Background
Clinical decision-making is shaped by healthcare provider-related factors such as experience, qualification and cognitive skills. AI-based Clinical Decision Support Systems (CDSS) promise to enhance diagnostic accuracy but may also introduce risks, particularly through automation bias. The relative impact of correct and incorrect AI recommendations compared to human factors remains poorly understood.
Methods
A simulated diagnostic intervention study was conducted with 223 physicians and nurses, who generated 1,338 decisions when assessing wound maceration from images combined with AI recommendations. Participants first completed a baseline assessment of diagnostic performance without AI support, followed by a second phase including AI recommendations (correct or incorrect, based on a CNN). Diagnostic decisions were analysed using a generalised linear mixed model (GLMM) to examine the influence of AI recommendation correctness and healthcare provider-related factors (diagnostic performance, qualification, experience, trust in AI, gender, profession, age, healthcare sector) on decision accuracy.
Results
AI recommendations had a strong and bidirectional influence on diagnostic accuracy. Participants were ten times more likely to make correct decisions when receiving a correct AI recommendation (OR = 10.0, p < 0.001), but their accuracy decreased reciprocally when the AI recommendation was incorrect.
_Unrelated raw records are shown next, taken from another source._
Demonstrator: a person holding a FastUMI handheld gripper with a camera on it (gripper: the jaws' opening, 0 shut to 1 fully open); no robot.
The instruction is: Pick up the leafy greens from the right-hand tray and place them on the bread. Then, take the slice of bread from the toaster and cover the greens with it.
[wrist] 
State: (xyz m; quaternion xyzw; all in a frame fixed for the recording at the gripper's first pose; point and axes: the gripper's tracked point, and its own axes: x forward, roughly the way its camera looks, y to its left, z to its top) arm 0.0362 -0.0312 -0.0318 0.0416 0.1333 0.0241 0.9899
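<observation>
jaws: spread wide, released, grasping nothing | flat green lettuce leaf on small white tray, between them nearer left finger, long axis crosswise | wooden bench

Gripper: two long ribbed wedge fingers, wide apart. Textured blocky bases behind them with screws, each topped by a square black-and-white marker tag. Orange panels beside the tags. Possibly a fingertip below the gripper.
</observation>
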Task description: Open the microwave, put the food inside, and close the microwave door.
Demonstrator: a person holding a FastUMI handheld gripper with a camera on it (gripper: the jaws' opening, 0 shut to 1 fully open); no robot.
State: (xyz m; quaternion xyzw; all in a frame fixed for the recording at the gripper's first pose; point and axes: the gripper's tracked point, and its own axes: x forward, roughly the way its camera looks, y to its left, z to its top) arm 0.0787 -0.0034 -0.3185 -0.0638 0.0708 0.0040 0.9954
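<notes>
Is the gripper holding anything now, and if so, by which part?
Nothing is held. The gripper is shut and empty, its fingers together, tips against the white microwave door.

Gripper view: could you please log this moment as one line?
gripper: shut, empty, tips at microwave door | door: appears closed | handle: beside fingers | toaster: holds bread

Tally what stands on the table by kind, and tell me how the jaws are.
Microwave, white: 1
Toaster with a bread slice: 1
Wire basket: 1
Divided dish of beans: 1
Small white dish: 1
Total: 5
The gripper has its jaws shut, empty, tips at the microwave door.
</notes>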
Among provider-related factors, high baseline diagnostic performance (OR = 2.44, p = 0.019), pertinent formal qualifications (OR = 1.40, p = 0.049), longer work experience (OR = 1.89, p = 0.018), and female gender (OR = 1.55, p = 0.008) were associated with higher diagnostic accuracy. Trust in AI, age, profession, and healthcare sector showed no significant effects in the multivariate model. The overall effect of introducing AI was equivocal compared to baseline, however, there was a differential effect whether the recommendation was correct or wrong.
Conclusions
AI recommendations can exert a stronger influence on diagnostic decisions than healthcare provider-related factors. While AI support improved accuracy when correct, it reduced accuracy when incorrect, indicating overreliance on the system and posing a substantial safety risk. These findings highlight the dual nature of AI in clinical decision support and underscore the imperative for systems with consistently high quality in clinical practice. Equally important, clinicians must receive training and support to critically assess AI recommendations when making clinical decisions.